> DATA EXCERPT:
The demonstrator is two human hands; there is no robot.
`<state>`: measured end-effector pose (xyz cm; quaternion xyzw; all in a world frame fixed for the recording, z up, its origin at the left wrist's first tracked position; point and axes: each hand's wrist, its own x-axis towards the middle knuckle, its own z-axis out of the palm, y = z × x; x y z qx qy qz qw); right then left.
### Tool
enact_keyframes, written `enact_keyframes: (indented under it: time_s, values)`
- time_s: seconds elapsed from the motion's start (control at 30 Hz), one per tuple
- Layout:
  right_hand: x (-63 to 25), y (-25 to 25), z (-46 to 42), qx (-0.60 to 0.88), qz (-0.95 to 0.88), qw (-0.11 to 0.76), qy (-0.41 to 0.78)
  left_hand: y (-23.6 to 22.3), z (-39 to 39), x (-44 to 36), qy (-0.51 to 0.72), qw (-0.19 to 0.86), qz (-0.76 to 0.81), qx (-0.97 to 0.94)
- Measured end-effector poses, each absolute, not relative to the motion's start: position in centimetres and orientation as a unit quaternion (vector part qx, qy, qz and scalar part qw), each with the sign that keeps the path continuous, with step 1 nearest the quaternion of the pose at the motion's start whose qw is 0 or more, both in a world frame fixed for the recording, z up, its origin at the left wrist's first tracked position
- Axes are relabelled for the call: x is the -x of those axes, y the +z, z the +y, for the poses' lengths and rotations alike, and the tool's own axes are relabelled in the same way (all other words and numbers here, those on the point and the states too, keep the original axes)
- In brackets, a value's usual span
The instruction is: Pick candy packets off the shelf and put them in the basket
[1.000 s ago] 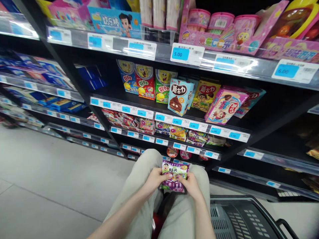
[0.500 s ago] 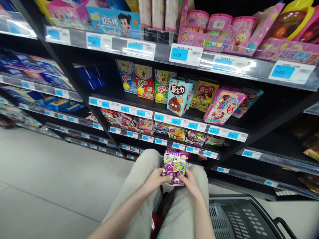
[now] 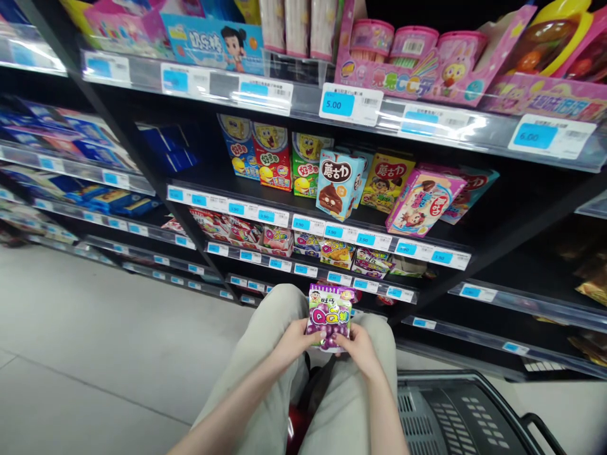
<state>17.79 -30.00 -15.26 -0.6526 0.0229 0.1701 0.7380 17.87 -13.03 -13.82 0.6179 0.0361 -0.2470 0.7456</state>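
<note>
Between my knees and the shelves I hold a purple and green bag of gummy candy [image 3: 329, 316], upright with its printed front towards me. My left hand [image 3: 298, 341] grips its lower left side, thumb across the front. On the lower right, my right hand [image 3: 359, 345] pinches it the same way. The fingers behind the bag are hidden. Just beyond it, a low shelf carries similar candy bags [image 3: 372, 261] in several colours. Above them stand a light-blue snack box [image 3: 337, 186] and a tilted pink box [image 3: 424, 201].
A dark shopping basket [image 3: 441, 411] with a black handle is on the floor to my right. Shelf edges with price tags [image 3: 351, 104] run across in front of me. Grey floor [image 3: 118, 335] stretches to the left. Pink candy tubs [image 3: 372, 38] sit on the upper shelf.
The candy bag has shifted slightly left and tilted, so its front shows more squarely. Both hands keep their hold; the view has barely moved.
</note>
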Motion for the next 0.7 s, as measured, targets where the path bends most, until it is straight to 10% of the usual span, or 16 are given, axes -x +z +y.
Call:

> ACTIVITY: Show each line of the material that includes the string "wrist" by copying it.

> SOLUTION FOR THIS PROBLEM:
`<state>`: measured end-effector pose (xyz cm; quaternion xyzw; all in a world frame fixed for the recording, z up, its origin at the left wrist's first tracked position; point and axes: each hand's wrist, its own x-axis towards the middle knuckle, its own z-axis out of the palm, y = z × x; x y z qx qy qz qw); right then left.
- Measured end-effector poses, each absolute, not relative to the motion's start: position in centimetres and orientation as a unit quaternion (vector part qx, qy, qz and scalar part qw), each with the sign that keeps the path continuous, with step 1 nearest the quaternion of the pose at the motion's start whose qw is 0 or more, both in a world frame fixed for the recording, z up, its origin at the left wrist's first tracked position

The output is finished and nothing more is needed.